En otro caso, el mencionado arrendamiento estará sujeto y no exento del Impuesto sobre el Valor Añadido. En particular, será así cuando se alquile a personas jurídicas (dado que no los pueden destinar directamente a viviendas) o se presten por el arrendador los servicios propios de la industria hotelera, o en los arrendamientos de viviendas que sean utilizadas por el arrendatario para otros usos, tales como oficinas o despachos profesionales, etc.
3.- En relación con la deducción de las cuotas soportadas por el Impuesto sobre el Valor Añadido tanto por la adquisición de la vivienda que alquilará la consultante como por los muebles referidos en el escrito de consulta y, dado que la consultante solicitó, y según se deduce del escrito de consulta le fue reconocida por la Administración, la aplicación de la regla de prorrata especial, aquélla deberá practicarse de acuerdo con las normas de dicha regla, contenidas básicamente en el artículo 106 de la Ley 37/92, que establece lo siguiente:
“Uno. El ejercicio del derecho a deducir en la prorrata especial se ajustará a las siguientes reglas:
1ª. Las cuotas impositivas soportadas en la adquisición o importación de bienes o servicios utilizados exclusivamente en la realización de operaciones que originen el derecho a la deducción podrán deducirse íntegramente.

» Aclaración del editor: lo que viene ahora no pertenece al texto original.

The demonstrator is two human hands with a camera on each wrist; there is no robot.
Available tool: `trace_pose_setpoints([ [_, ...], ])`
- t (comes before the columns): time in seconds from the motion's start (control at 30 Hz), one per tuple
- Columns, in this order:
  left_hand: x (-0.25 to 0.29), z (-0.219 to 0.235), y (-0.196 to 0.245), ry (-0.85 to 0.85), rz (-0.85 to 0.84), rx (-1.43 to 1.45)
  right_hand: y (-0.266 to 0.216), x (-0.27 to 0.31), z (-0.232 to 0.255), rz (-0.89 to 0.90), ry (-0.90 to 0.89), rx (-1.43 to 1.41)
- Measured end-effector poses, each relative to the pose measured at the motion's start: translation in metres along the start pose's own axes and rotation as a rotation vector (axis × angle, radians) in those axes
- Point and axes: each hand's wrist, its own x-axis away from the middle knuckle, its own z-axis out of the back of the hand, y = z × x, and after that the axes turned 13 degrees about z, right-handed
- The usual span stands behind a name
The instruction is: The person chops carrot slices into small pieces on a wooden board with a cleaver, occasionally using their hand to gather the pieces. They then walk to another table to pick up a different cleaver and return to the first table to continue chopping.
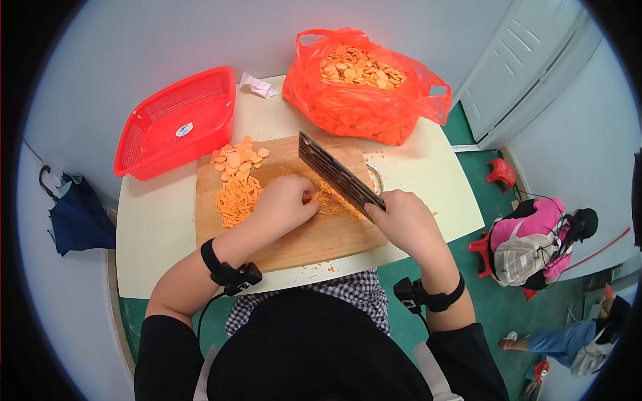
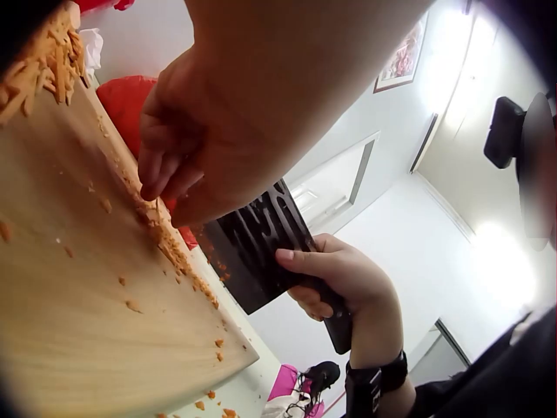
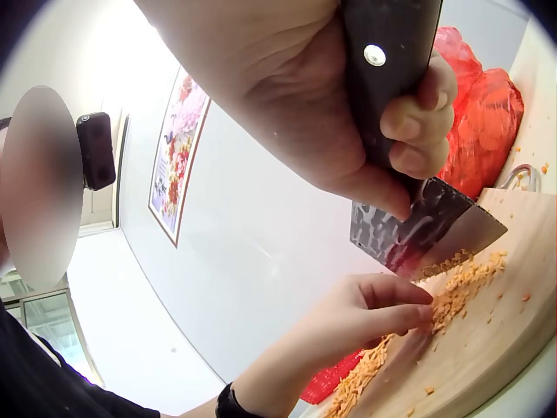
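Observation:
A wooden cutting board point(image 1: 301, 244) lies on the cream table point(image 1: 160, 227). My right hand point(image 1: 408, 220) grips the black handle of a dark cleaver point(image 1: 338, 175), whose blade is angled down onto the board. My left hand point(image 1: 287, 204) rests with curled fingers on a small stack of orange carrot pieces point(image 1: 319, 198) right beside the blade. Cut carrot strips point(image 1: 237, 199) and round slices point(image 1: 237, 159) are piled at the board's far left. In the left wrist view the cleaver point(image 2: 261, 248) stands behind my fingers point(image 2: 165, 170); in the right wrist view the blade point(image 3: 418, 231) sits above the strips point(image 3: 461, 287).
A red plastic basket point(image 1: 177, 120) stands at the table's far left. A red plastic bag point(image 1: 364, 87) full of carrot slices sits at the back. A crumpled tissue point(image 1: 257, 85) lies between them. A person sits on a red stool point(image 1: 535, 244) to the right; a folded umbrella point(image 1: 77, 217) hangs left.

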Motion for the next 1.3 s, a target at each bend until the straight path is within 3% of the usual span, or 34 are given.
trace_pose_setpoints([
  [0.1, 0.004, 0.002, 0.004, -0.052, 0.051, -0.081, -0.007, 0.001, -0.001, -0.001, -0.034, 0.035],
  [0.23, 0.003, -0.013, -0.004, 0.037, -0.080, -0.104, -0.013, -0.002, -0.003, -0.007, -0.125, 0.115],
  [1.3, -0.003, -0.017, -0.002, 0.075, -0.122, -0.112, -0.012, -0.005, -0.003, 0.019, -0.117, 0.118],
])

2ª. Las cuotas impositivas soportadas en la adquisición o importación de bienes o servicios utilizados exclusivamente en la realización de operaciones que no originen el derecho a deducir no podrán ser objeto de deducción.

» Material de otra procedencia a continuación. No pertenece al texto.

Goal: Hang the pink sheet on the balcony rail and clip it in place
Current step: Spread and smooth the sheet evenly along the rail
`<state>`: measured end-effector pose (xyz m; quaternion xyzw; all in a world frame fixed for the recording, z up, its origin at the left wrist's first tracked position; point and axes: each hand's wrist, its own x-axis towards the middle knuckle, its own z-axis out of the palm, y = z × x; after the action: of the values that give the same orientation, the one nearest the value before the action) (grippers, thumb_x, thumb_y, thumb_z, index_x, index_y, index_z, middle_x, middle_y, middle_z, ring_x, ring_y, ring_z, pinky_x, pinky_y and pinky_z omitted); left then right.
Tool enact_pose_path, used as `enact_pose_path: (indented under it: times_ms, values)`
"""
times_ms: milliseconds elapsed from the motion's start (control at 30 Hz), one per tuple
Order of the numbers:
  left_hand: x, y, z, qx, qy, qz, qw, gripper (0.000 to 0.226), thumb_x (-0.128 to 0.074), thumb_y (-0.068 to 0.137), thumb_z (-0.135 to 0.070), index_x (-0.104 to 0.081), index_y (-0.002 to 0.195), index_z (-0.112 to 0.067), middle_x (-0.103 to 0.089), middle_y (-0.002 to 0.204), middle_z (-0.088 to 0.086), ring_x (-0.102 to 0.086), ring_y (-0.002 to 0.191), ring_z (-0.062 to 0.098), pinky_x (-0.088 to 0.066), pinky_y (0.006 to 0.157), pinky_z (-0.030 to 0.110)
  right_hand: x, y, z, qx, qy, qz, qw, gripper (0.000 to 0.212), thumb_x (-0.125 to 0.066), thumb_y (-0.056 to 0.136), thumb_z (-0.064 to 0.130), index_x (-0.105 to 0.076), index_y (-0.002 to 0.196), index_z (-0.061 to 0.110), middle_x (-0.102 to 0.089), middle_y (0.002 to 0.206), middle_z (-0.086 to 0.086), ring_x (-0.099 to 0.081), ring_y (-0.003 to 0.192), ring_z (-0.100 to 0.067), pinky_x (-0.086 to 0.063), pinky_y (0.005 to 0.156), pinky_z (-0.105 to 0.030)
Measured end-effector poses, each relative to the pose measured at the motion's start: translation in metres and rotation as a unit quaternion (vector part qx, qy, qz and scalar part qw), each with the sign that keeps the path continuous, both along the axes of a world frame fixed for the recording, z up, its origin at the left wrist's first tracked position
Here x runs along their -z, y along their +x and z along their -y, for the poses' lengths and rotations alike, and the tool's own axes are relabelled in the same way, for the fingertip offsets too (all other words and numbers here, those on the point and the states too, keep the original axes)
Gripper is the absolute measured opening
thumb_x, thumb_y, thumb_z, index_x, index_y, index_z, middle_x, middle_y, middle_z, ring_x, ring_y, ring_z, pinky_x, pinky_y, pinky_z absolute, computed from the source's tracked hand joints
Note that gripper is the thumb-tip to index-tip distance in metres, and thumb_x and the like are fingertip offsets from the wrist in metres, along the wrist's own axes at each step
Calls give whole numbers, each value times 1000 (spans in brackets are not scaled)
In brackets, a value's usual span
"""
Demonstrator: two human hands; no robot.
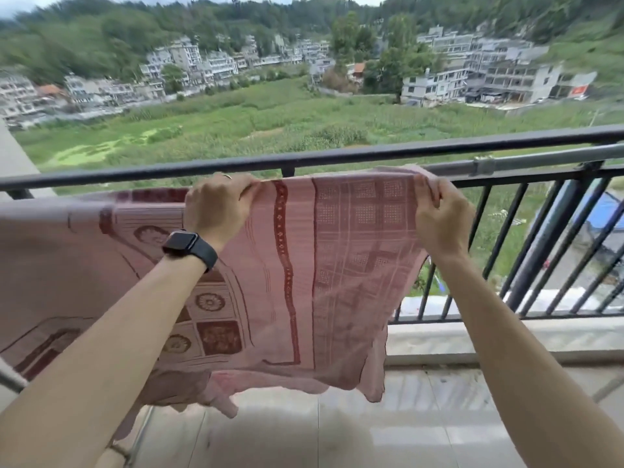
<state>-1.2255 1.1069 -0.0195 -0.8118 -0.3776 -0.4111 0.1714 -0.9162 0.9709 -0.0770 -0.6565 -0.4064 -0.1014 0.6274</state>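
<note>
both hands are up at the balcony rail (354,156), and the pink sheet (297,265) is stretched between them just this side of the rail's top bar. the left hand (216,206) has its fingers clenched around a bunch of the sheet's upper edge, a ring just showing on one finger and a dark watch (190,248) on the wrist below the rail. the right hand (442,221) is pinching the sheet's far corner, fingers curled tight over the fabric, right beside the grey pole (547,159) clamped along the rail. the sheet hangs down in front of the rail's bars, patterned in dark red, its lower edge loose above the tiled floor (337,434). left of the left hand, the rest of the sheet trails away below the rail.
</note>
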Motion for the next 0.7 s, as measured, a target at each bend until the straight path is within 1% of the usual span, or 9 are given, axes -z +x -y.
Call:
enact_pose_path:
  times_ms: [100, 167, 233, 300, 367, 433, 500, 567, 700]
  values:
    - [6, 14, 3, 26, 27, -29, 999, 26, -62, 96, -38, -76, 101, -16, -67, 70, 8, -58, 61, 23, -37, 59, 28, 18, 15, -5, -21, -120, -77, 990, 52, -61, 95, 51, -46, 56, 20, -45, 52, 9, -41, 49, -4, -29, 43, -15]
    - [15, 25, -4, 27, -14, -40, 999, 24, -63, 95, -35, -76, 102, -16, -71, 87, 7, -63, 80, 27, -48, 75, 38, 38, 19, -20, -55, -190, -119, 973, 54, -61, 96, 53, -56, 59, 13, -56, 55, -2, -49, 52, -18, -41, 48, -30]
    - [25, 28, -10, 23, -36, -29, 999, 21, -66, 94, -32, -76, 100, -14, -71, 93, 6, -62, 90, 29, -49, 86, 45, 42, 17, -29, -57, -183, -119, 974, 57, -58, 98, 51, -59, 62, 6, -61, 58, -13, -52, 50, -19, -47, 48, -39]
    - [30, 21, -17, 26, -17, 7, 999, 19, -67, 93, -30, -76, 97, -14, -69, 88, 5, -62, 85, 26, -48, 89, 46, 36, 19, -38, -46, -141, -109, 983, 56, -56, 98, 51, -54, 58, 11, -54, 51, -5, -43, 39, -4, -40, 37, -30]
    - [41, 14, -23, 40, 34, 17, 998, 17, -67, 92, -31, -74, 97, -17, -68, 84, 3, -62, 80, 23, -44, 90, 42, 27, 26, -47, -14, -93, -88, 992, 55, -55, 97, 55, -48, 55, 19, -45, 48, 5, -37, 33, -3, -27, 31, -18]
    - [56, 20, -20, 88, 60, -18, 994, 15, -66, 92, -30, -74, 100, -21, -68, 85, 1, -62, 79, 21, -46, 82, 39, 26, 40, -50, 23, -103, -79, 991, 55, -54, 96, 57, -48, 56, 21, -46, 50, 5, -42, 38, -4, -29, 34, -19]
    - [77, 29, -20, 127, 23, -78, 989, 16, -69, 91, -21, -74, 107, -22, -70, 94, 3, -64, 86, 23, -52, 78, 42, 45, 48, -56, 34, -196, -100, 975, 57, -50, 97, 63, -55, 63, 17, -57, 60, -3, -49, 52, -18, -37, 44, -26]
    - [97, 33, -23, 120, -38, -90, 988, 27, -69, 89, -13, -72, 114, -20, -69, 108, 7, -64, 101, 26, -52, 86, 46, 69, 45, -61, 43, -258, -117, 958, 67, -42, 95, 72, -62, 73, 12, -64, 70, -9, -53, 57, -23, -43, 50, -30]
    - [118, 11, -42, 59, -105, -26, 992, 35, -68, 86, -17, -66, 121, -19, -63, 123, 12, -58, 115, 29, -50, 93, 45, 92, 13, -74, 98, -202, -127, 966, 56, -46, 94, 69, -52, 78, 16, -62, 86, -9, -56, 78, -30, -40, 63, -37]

3ª. Las cuotas impositivas soportadas en la adquisición o importación de bienes o servicios utilizados sólo en parte en la realización de operaciones que originen el derecho a la deducción podrán ser deducidas en la proporción resultante de aplicar al importe global de las mismas el porcentaje a que se refiere el artículo 104, apartados Dos y siguientes.
La aplicación de dicho porcentaje se ajustará a las normas de procedimiento establecidas en el artículo 105 de esta Ley.
Dos. En ningún caso podrán ser objeto de deducción las cuotas no deducibles en virtud de lo dispuesto en los artículos 95 y 96 de esta Ley”.
A tal efecto, se debe señalar que, en la medida en que el inmueble referido en la consulta se destine por el arrendatario a su vivienda, de acuerdo con lo expuesto en el punto anterior, las cuotas satisfechas tanto en la adquisición del mismo como la de los bienes para su amueblamiento, se utilizarán en la realización de operaciones sujetas y exentas del Impuesto y, por tanto, dichas cuotas no serán deducibles conforme a lo previsto en el artículo 94 de la Ley 37/92.
En todo caso, el ejercicio del mencionado derecho habrá de respetar el resto de requisitos y limitaciones impuestas por la normativa del Impuesto, en particular, los contenidos en el Capítulo I del Título VIII de la Ley 37/92
4.- Lo que comunico a Vd. con efectos vinculantes, conforme a lo dispuesto en el apartado 1 del artículo 89 de la Ley 58/2003, de 17 de diciembre, General Tributaria.